Sort by: Most helpful
  1. Erland Sommarskog 102.3K Reputation points

    I had reason to look into this problem yesterday. I thought I would just do a quick thing before I called it off before the weekend, but I was soon reminded that this is a non-trivial problem. Let's just take two examples:

    Per Anders Fogelström
    Elsa Nilsson Tell

    How should these be handled? Now, these are Swedish name, so the penny may not drop directly for you, but if you think that Anders and Nilsson should fall into the same bin, you are wrong. The first person is a man whose first name is Per Anders. These double names are common in Sweden. Often they are written with a hyphen, but not always. The second name is a woman, presumably married who have retained her maiden name, but also carry the name of her husband. Actually, I don't know whether her last name officially is Nilsson Tell, or if Nilsson is considered to be a middle name.

    And this is just the start of it. To this comes formatting issues. you mention commas. But a comma often indicates a reverse order:

    Sommarskog, Erland

    If you have data like this that you need to cleanse, I would suggest that you are better off doing this outside SQL Server, in a language with better support for string operations. Regular expressions may help. If you have a large dataset, you may also want to have tables with names, so you can check whether a name part is a first or last name. But even then it can be difficult. Consider:

    Fittipaldi, Emerson
    Keith Emerson

    As for what I going to do with the names I was looking at, I don't know yet. But these are only names of users in a database which only has a single name column, and which I'm migrating to a database that has separate columns. Since they are only a couple of hundreds, we could clean they up manually.

    1 person found this answer helpful.

  2. Tom Phillips 17,716 Reputation points

    The short answer is, you can't.

    There is no logic you can create which will 100% split a string into Firstname, LastName and Middle name. Depending on your data set you may be able to get >80%. But without knowing your data, it is impossible to guess.

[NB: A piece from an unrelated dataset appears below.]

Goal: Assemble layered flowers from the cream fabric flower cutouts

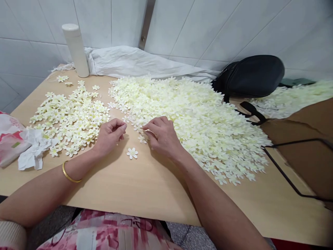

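Note:
My left hand (110, 136) is closed in a pinch above the table, beside the smaller pile of artificial flowers (75, 118). Whatever lies between its thumb and fingertips is hidden or too small to name. At the near left edge of the large pile of pale yellow-white flowers (187, 114), my right hand (165, 137) bends over with thumb and index finger pinched at a flower (142, 138). Between and slightly below the hands, a single flower (132, 153) lies face up, its yellow centre showing.
A white bottle (76, 52) and a bunched white cloth (125, 60) stand along the tiled wall. On the right are a black bag (255, 76) and a brown cardboard piece (307, 139). Crumpled paper (33, 147) lies by a red-and-white plastic bag (10, 139) at left.

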The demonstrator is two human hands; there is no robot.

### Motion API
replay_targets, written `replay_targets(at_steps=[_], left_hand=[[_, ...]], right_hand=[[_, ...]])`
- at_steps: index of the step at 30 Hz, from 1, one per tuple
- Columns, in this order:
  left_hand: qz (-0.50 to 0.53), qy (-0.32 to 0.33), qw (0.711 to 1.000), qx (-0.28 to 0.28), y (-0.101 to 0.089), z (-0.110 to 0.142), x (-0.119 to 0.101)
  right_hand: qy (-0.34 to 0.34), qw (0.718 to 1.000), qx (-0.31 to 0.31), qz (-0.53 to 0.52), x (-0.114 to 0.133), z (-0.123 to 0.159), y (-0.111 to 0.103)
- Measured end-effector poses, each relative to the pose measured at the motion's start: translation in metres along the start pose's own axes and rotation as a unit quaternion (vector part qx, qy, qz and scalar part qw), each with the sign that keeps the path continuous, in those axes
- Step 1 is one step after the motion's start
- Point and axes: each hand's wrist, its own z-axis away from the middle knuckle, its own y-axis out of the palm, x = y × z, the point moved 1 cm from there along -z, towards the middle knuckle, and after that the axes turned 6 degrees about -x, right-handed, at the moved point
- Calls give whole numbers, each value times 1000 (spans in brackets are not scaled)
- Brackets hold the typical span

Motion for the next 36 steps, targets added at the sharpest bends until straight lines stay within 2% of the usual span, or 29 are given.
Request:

    The problem you have, in addition to the other posts is things like:

    James Earl Jones II
    Jones Sr, Earl Jones
    Kiefer William Frederick Dempsey George Rufus Sutherland
    María de la Paz Elizabeth Sofía Adriana de la Huerta

    1 person found this answer helpful.
    0 comments No comments

  3. Erland Sommarskog 102.3K Reputation points

    i have close to 500K Names. so i have to come with something, so i dissected the name field into logic structures.

    Currently on the name field they store corporations, individuals and other legal structures (partnerships, trusts etc.)

    so yes in this particular case FirstName is always the first, last name second and the third is the middle name.

    So you have looked through all 500 000 names?

    I don't understand how you can make the assumption that names are always in a certain order, least of all when you also have name of juridical persons.

    I don't know what the ultimate plan is, but it sounds like you have to write something which makes a first sieve. Some manual inspection on that to improve and add more rules etc. And as I said, T-SQL may not be the best choice. Not the least, as I understand from your other posts, you are relatively new to T-SQL.

    1 person found this answer helpful.